# Task directions
While copying the entries exactly, leave out each picture they contain.

# Data extract
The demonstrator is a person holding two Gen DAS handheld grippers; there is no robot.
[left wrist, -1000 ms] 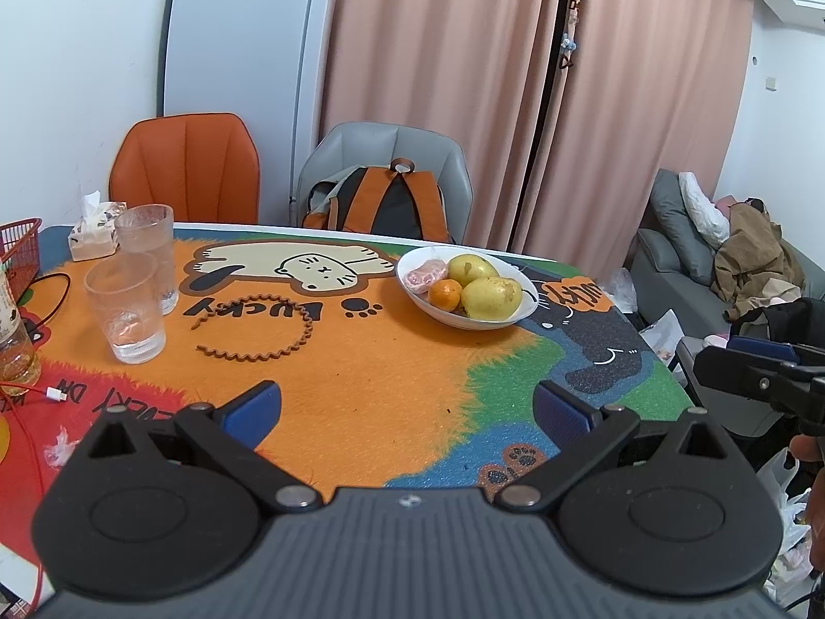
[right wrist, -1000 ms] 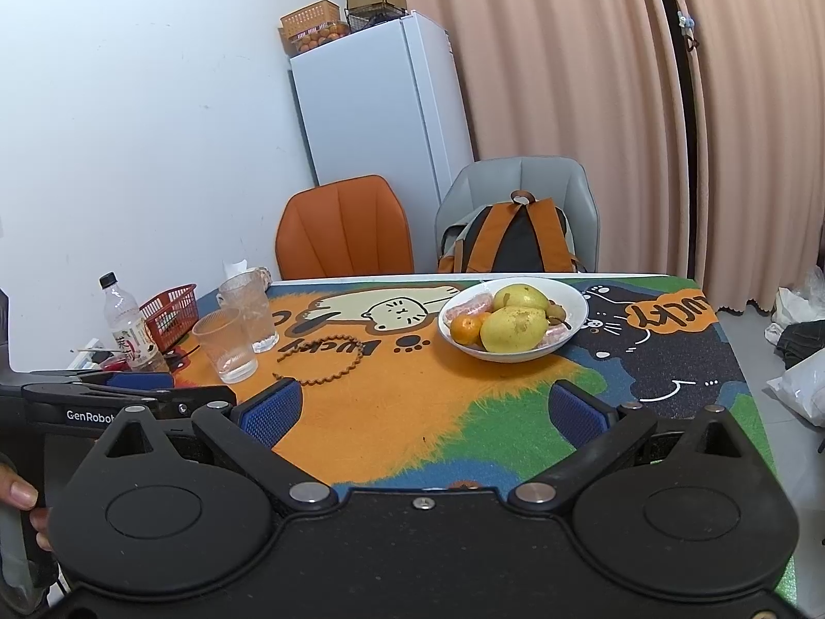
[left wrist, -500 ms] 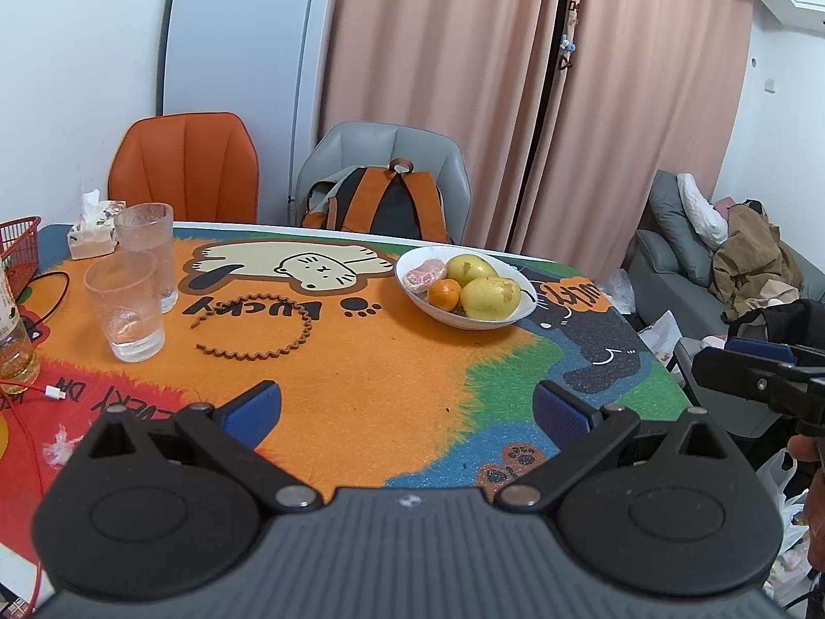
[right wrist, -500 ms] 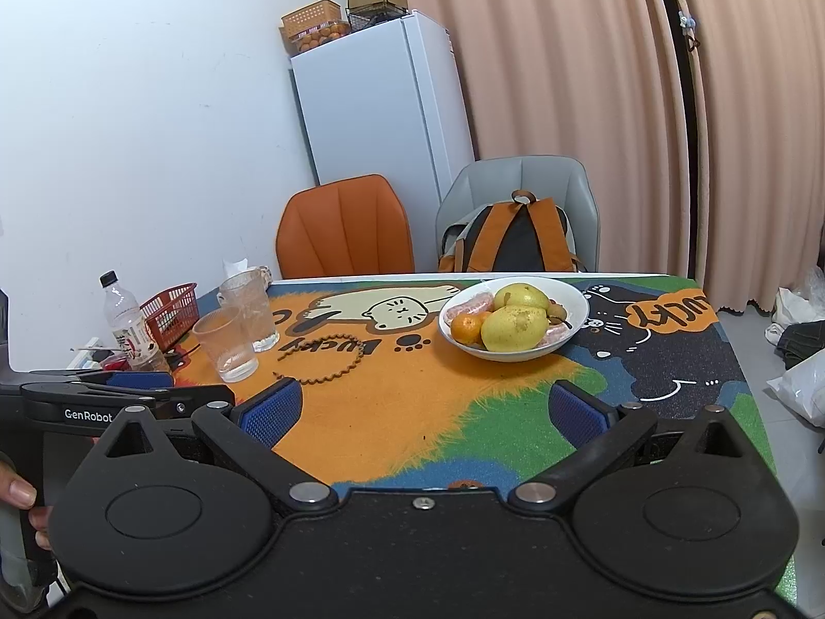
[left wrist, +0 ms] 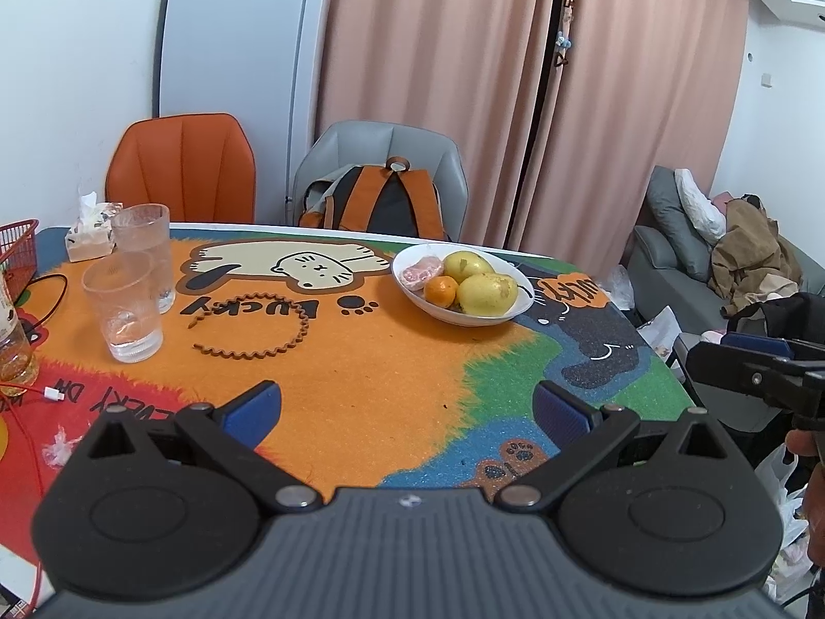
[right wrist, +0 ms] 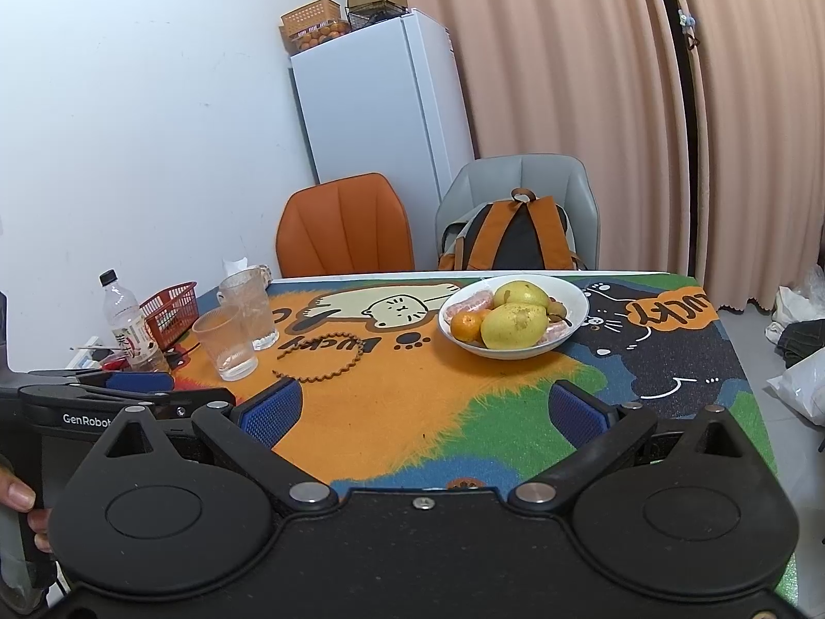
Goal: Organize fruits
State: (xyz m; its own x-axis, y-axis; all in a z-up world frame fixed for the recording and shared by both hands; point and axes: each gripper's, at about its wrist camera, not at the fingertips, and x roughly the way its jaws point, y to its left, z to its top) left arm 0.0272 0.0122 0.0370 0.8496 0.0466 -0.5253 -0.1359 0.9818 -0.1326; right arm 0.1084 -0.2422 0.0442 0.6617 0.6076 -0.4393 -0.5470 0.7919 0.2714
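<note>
A white bowl (left wrist: 522,295) (right wrist: 576,295) stands at the far side of the table. It holds two yellow pears (left wrist: 487,293) (right wrist: 513,326), a small orange (left wrist: 441,291) (right wrist: 465,326) and pink wrapped items (left wrist: 423,272) (right wrist: 468,304). My left gripper (left wrist: 407,410) is open and empty above the near table edge, well short of the bowl. My right gripper (right wrist: 422,410) is open and empty, also near the front edge. Each gripper shows from the side in the other's view (left wrist: 758,363) (right wrist: 103,387).
Two clear glasses (left wrist: 126,304) (right wrist: 227,343), a brown wavy hairband (left wrist: 247,330) (right wrist: 319,356), a tissue pack (left wrist: 87,232), a red basket (right wrist: 170,312), a bottle (right wrist: 129,327) and cables (left wrist: 31,392) lie at the left. Two chairs (left wrist: 185,167) and a backpack (left wrist: 381,201) stand behind the table.
Almost nothing differs. Both grippers stay open, the left view shifting only very slightly.
</note>
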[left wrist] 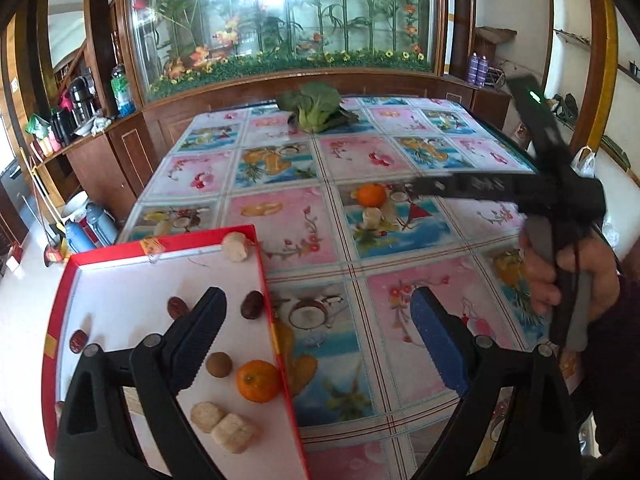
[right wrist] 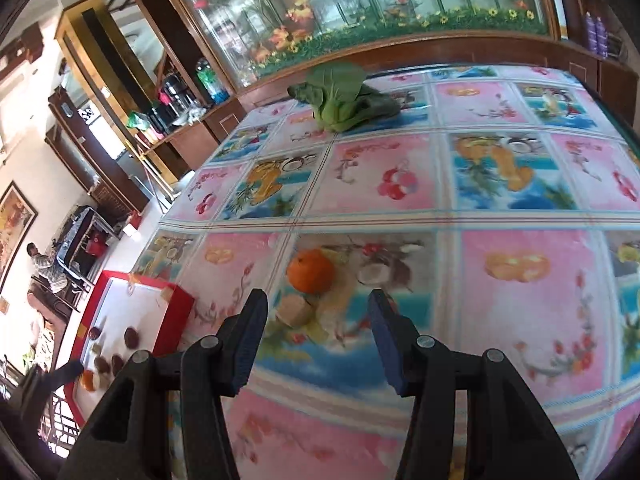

# Finished exercise
The demonstrator is a person holding two Gen DAS handheld grippers; there is no robot.
[left wrist, -1000 ms] 
[right wrist, -1000 ms] 
[left wrist, -500 ms] 
[right wrist, -500 ms] 
[left wrist, +0 ms] 
[right wrist, +0 ms] 
Goal: Organize fruits
State: (xyz m; its own x-axis, y-axis; all in a z-up world frame fixed for the recording and shared by both hands; point and axes: each gripper's, at about its wrist camera, not at the fingertips, and x roughly the way its jaws point, y to its left, z to its top) left arm 0.0272 0.0122 0.0370 0.8496 0.0466 -0.5253 -0.1359 0.9818 -0.1326; right arm 0.1084 -0.2422 0.0442 0.6617 0.6076 -0.4393 -0.5470 0.7919 0.2714
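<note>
A white bowl (left wrist: 522,295) (right wrist: 576,295) stands at the far side of the table. It holds two yellow pears (left wrist: 487,293) (right wrist: 513,326), a small orange (left wrist: 441,291) (right wrist: 465,326) and pink wrapped items (left wrist: 423,272) (right wrist: 468,304). My left gripper (left wrist: 407,410) is open and empty above the near table edge, well short of the bowl. My right gripper (right wrist: 422,410) is open and empty, also near the front edge. Each gripper shows from the side in the other's view (left wrist: 758,363) (right wrist: 103,387).
Two clear glasses (left wrist: 126,304) (right wrist: 227,343), a brown wavy hairband (left wrist: 247,330) (right wrist: 319,356), a tissue pack (left wrist: 87,232), a red basket (right wrist: 170,312), a bottle (right wrist: 129,327) and cables (left wrist: 31,392) lie at the left. Two chairs (left wrist: 185,167) and a backpack (left wrist: 381,201) stand behind the table.
Almost nothing differs. Both grippers stay open, the left view shifting only very slightly.
</note>
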[left wrist] 
[right wrist] 

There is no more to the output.